Ammirando per l’ennesima volta questo volto di Gesù (per qualcuno è il Gesù alla colonna, tradizionalmente è l’Ecce homo), capolavoro di Antonello da Messina, è cresciuta in me una domanda, un’ipotesi: potrebbe essere il volto del Risorto? O meglio della Passione già attraversata dalla Risurrezione?

Nei vangeli viene sottolineato il fatto che il Risorto è il crocifisso: infatti Egli, per vincere i timori e i dubbi degli apostoli ai quali si manifesta, mostra i segni della crocifissione (mani e piedi forati, il costato trafitto). A dire: sono proprio io! Quello che avete visto sconfitto e morto in croce. Egli è così rappresentato già vincitore: quando la morte è stata vinta. In una sequenza temporale: passione-morte e risurrezione.

Ma nell’esperienza di sofferenza e umiliazione di tante persone vedo che non è sempre così. Ho pensato anche a voi: ci sono ‘passioni’ che durano tanto… molto di più di qualche giorno. Aspettare che finisca per rinascere risulta così logorante da sembrare impossibile, insostenibile. E nel frattempo? Quella condizione è una esistenza sconfitta? È un’attesa di vita? O è già vita? Rinascita iniziata?

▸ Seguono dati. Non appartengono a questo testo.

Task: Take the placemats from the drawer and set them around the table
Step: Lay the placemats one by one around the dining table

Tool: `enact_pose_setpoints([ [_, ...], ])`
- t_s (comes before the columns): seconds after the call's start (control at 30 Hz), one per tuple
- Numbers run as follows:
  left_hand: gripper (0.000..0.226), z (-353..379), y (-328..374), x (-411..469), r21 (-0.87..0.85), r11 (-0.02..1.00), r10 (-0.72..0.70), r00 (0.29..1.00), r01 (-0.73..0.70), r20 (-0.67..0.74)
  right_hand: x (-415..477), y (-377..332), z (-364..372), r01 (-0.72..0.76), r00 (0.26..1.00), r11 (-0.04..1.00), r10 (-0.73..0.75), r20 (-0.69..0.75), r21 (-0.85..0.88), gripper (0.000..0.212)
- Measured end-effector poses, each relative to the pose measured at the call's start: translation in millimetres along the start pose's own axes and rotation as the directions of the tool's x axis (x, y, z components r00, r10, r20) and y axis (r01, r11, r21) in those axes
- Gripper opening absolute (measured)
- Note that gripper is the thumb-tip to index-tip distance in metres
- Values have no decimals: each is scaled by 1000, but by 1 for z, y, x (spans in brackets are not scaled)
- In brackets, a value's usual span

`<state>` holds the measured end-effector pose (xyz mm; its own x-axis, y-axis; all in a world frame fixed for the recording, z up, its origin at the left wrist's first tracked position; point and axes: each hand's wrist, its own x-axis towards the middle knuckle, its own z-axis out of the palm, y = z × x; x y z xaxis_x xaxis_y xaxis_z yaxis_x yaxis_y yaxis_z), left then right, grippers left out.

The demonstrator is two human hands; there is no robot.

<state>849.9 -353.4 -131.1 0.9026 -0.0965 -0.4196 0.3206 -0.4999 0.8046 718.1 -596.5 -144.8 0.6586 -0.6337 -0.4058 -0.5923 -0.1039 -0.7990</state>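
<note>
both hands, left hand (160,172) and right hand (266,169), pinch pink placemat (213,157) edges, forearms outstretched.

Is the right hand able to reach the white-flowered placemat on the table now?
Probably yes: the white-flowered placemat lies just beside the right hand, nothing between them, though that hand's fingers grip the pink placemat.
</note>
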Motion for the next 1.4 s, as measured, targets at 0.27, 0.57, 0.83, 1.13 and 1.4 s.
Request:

Questo volto è quello del Cristo dentro alla sua passione, ma con impresso già il segno della vittoria, della risurrezione. Può essere il volto del Risorto se è vero che porta impressi i segni della passione non sono solo nella carne, ma anche nello spirito. Le cicatrici possono sanguinare o essere dolorose anche dopo tanto tempo.

In questo volto la passione c’è tutta, ma come attenuata: c’è la corona di spine – imposta sul capo per deriderlo e umiliarlo – che fa sanguinare (non copiosamente). Quando cioè lo scherno è ancora in atto, non è finito e quelle spine continua a far sanguinare. Le lacrime che scendono sul volto, come sospese, aggrappate alla pelle. Anch’esse presenti, come le gocce di sangue, anche se non più generate da un pianto sconsolato. La corda al collo, che non lo stringe, anzi, che sembra si possa sfilare. Eppure rimane. Le mani (legate immaginiamo)ancora dietro la schiena che gli impediscono di agire liberamente. Di muoversi e operare secondo le loro capacità.

Non è una immagine che rappresenta la vostra condizione? Una sofferenza ancora presente (lacrime e sangue ancora vivi), una libertà, come potenzialità da esprimere, non ancora o non del tutto raggiunta (quella reale e quella interiore).

Cosa colpisce, oltre alla tristezza impressa nelle labbra per tanto dolore (Gesù lo raccoglie tutto su di sé, anche quello che possiamo aver procurato noi a qualcun altro)? È lo sguardo intenso che fissa. Uno sguardo penetrante, dal quale lasciarci raggiungere. Uno sguardo che attraversa il tempo: è quello di Gesù, che vivo, ti incontra in uno sguardo di compassione che non giudica. Lo fa dalla stessa parte nostra: non del potente o del superiore a chi gli sta davanti, ma dalla parte dello sconfitto, cioè dalla condizione nella quale mi sento. Il dolore che sta vivendo non gli impedisce di cercare altri occhi per condividere altre sofferenze: quelle di ogni persona.

Uno sguardo arreso e dignitoso, quasi al di sopra della violenza e della situazione in cui si trova, di sicuro abbandonato nelle mani del Padre. 

Non è il Cristo sfigurato: ha tutta la bellezza e la fierezza di chi è comunque vincitore. E, insieme, con un animo riconciliato. Ciò che parla sono gli occhi che incrociano e attirano i nostri occhi.

Come si può sperimentare la risurrezione in una condizione nella quale ancora sembra permanere la sofferenza?

Questo sguardo di Gesù è quello di Colui che è certo dell’esito di questa situazione. È lo sguardo capace di oltrepassare quella sua sofferenza e per questo non è sconfitto da ciò che sta patendo. La sua forza interiore è più grande della violenza messa in atto contro di lui. È più forte del male che ancora sembra avere il sopravvento. La luce che illumina il suo volto e il suo corpo lotta con il buio che c’è alle sue spalle e che lo avvolge. C’è luce davanti a lui e questa luce è quella della Pasqua: della vittoria sul male e sulla morte. Per lui e per ciascuno di noi.

Vi lascio questa immagine, ve la consegno da contemplare perché possa aiutarvi a comprendere come con Gesù sia possibile vivere una vita da risorti, ciascuno nella propria condizione.